For autonomous workloads, that runtime model is a much better fit. An AI agent or automation service may chain tools, shift goals mid-workflow, or reach a sensitive endpoint only after earlier steps succeed. A static role does not describe that behaviour well. Best practice is evolving toward intent-based authorization, JIT credential provisioning, and short-lived secrets so the workload receives only the capability needed for the current task. Workload identity is also central here: cryptographic proof such as SPIFFE or OIDC-backed identity establishes what the agent is, while policy evaluates what it is trying to do right now.

  • PAM can still handle checkout and session oversight for human break-glass access.
  • Continuous authorization should decide whether the active request still fits policy.
  • JIT credentials reduce the value of stolen tokens and limit blast radius.
  • Policy-as-code lets teams re-evaluate access as the task, risk, or environment changes.

That is why incidents like the BeyondTrust API key breach matter: they show how privileged access tooling can become a high-value target when long-lived secrets and broad entitlements are left in place. These controls tend to break down when legacy systems cannot evaluate context at request time because the authorisation decision has nowhere to run.

Common Variations and Edge Cases

Tighter continuous authorization often increases engineering and operational overhead, requiring organisations to balance faster risk reduction against integration complexity.
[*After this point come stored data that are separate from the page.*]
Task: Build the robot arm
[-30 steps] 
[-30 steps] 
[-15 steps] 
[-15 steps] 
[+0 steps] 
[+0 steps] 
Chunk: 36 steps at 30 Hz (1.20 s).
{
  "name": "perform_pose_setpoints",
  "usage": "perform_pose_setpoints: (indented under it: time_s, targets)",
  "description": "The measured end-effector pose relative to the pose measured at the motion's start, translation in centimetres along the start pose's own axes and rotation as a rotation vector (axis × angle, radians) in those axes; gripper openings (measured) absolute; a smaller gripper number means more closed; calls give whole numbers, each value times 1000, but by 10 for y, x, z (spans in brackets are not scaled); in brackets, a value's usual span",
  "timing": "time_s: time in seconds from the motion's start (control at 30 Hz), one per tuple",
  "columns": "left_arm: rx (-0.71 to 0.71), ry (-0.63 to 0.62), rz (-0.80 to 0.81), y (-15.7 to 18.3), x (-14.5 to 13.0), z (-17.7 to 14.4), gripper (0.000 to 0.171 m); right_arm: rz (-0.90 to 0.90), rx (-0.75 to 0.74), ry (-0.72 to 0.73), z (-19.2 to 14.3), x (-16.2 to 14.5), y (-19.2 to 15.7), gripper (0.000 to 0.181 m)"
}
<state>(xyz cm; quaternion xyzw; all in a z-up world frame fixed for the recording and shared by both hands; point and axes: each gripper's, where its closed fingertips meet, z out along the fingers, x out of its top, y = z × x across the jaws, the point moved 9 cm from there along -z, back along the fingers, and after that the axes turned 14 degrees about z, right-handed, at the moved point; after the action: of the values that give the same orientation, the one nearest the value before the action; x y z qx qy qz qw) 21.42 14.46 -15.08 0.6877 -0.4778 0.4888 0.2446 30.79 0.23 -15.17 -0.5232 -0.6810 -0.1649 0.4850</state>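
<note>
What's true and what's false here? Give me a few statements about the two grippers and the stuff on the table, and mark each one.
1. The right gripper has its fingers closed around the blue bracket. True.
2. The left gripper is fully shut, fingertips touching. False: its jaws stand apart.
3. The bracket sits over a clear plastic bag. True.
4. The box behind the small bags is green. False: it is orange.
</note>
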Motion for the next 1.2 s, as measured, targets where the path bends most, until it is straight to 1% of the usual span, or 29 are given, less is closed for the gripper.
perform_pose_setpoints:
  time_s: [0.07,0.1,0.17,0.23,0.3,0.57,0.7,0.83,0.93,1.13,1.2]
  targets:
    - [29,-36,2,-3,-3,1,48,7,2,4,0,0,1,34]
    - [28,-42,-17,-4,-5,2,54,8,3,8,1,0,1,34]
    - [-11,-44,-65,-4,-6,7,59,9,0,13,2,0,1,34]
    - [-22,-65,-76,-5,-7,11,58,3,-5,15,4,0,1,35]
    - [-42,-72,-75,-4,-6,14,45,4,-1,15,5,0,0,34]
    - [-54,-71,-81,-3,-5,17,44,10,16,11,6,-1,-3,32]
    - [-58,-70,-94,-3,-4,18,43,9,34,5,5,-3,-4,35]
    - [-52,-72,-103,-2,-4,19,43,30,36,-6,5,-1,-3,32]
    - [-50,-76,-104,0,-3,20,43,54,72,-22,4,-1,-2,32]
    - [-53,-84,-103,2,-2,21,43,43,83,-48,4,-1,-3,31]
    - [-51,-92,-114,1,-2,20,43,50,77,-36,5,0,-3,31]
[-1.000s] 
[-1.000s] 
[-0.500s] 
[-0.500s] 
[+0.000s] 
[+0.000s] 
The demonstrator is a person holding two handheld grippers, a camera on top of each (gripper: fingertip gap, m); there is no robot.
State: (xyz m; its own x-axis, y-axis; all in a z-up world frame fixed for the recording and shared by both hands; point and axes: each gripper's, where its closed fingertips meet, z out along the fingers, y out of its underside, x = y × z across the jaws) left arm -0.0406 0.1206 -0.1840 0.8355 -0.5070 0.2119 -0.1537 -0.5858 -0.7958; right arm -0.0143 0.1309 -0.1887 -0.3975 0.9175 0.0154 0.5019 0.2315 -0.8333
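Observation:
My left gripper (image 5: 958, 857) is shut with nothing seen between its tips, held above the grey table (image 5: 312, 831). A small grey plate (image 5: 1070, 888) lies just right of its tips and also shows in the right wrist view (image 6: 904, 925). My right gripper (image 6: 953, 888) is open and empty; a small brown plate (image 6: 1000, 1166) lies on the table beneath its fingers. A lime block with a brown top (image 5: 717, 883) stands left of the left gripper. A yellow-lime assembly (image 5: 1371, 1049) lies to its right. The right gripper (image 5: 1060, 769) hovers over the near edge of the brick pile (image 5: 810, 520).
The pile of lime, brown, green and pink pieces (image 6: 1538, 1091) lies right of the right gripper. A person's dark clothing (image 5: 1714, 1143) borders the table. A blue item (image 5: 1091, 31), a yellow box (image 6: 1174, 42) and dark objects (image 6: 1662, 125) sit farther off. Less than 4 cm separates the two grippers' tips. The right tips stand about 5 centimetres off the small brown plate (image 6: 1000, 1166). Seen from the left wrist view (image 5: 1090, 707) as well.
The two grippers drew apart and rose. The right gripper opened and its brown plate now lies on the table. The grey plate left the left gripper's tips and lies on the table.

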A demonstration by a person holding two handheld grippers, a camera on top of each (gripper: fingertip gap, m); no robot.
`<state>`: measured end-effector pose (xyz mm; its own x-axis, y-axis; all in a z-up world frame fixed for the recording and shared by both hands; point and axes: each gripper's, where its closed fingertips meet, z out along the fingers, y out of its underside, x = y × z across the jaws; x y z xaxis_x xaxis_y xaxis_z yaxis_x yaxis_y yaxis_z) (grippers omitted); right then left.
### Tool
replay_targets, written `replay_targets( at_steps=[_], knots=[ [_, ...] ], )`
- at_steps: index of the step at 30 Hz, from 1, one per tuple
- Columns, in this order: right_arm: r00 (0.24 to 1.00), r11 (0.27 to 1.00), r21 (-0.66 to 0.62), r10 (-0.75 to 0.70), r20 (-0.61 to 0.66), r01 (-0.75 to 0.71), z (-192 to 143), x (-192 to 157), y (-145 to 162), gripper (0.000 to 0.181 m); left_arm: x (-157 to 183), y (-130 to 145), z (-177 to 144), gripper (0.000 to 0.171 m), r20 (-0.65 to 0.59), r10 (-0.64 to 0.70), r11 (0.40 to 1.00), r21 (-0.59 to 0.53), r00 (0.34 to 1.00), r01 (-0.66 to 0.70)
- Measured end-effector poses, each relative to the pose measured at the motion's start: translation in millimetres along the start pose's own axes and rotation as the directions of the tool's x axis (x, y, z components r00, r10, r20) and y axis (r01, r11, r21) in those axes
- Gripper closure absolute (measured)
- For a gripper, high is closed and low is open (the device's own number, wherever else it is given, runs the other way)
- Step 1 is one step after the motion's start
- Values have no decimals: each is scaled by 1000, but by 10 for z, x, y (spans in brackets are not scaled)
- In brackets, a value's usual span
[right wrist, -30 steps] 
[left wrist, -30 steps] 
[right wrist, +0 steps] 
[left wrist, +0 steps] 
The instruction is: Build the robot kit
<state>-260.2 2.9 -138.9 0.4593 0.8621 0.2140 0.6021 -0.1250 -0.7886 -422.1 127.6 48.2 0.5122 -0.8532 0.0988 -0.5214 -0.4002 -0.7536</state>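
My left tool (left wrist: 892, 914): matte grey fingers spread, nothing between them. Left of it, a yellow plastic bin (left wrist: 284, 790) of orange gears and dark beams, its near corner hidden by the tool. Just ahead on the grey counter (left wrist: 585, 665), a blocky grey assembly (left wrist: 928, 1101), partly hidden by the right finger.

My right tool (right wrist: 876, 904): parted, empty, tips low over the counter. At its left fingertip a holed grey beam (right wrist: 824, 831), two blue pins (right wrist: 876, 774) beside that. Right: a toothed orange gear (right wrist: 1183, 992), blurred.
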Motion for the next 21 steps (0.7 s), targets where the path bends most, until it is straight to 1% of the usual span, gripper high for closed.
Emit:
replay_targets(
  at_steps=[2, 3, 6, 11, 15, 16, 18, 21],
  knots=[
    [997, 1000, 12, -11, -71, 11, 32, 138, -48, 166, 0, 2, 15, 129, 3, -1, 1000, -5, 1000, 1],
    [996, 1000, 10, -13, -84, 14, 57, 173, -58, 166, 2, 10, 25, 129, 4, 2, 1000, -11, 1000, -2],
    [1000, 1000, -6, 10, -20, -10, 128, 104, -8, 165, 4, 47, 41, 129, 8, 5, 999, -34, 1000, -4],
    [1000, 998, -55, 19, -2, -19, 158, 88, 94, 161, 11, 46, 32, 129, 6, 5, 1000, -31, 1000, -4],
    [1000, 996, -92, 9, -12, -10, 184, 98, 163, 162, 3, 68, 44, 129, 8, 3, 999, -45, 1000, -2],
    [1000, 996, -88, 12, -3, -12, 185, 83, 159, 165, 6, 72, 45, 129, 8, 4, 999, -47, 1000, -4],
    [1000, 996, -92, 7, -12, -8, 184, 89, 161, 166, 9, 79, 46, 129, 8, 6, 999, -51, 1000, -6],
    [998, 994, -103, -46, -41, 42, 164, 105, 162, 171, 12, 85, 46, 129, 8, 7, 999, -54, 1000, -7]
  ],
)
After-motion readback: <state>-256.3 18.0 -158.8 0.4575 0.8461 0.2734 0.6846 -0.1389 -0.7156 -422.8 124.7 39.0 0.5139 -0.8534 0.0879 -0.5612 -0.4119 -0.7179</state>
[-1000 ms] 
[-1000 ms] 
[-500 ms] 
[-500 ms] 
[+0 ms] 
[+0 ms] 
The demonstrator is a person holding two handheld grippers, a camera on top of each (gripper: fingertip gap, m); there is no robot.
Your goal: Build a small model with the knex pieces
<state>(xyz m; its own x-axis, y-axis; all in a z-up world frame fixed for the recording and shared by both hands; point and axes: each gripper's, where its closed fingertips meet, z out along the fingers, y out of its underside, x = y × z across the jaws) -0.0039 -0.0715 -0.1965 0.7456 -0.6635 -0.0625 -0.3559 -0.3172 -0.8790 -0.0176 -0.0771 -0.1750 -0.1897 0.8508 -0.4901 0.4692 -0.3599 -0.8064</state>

That tradeoff is real, especially in mixed environments where PAM, RBAC, and legacy app permissions still exist. Current guidance suggests using PAM for administrative governance and continuous authorization for workload and agent decisions, rather than trying to force one model to replace the other immediately.

There is no universal standard for this yet. Some teams place continuous authorization in front of high-risk APIs only, while others use it across an entire service mesh or agent platform. The right pattern depends on latency tolerance, policy maturity, and whether the workload can tolerate short-lived credentials. For batch jobs, CI/CD runners, and autonomous agents, standing privilege is often the wrong default because the task is narrow and the execution window is brief. For human admins, PAM remains valuable because approval, ticketing, and session controls still reduce misuse.

Where teams get into trouble is assuming that a privileged session is safe simply because it was approved. The better question is whether the access should still exist at the exact moment the action is requested. In environments with multi-step agents, chained tool calls, or rapid privilege escalation paths, pre-approved access can become stale within minutes, which makes runtime policy checks the safer control point.

Standards & Framework Alignment

This section maps relevant standards and security frameworks to the operational risks and controls described in this guidance.

OWASP Non-Human Identity Top 10 address the attack and risk surface, while NIST CSF 2.0 and NIST AI RMF set the governance and control requirements practitioners need to meet.

Framework Control / Reference Relevance
OWASP Non-Human Identity Top 10 NHI-03 Addresses excessive privilege and poor revocation for non-human identities.
NIST CSF 2.0 PR.AC-4 Directly supports least-privilege access decisions and entitlement review.
NIST AI RMF Continuous authorization for autonomous agents is a risk-governance decision at runtime.

Apply least-privilege checks to privileged accounts and revalidate access on a routine basis.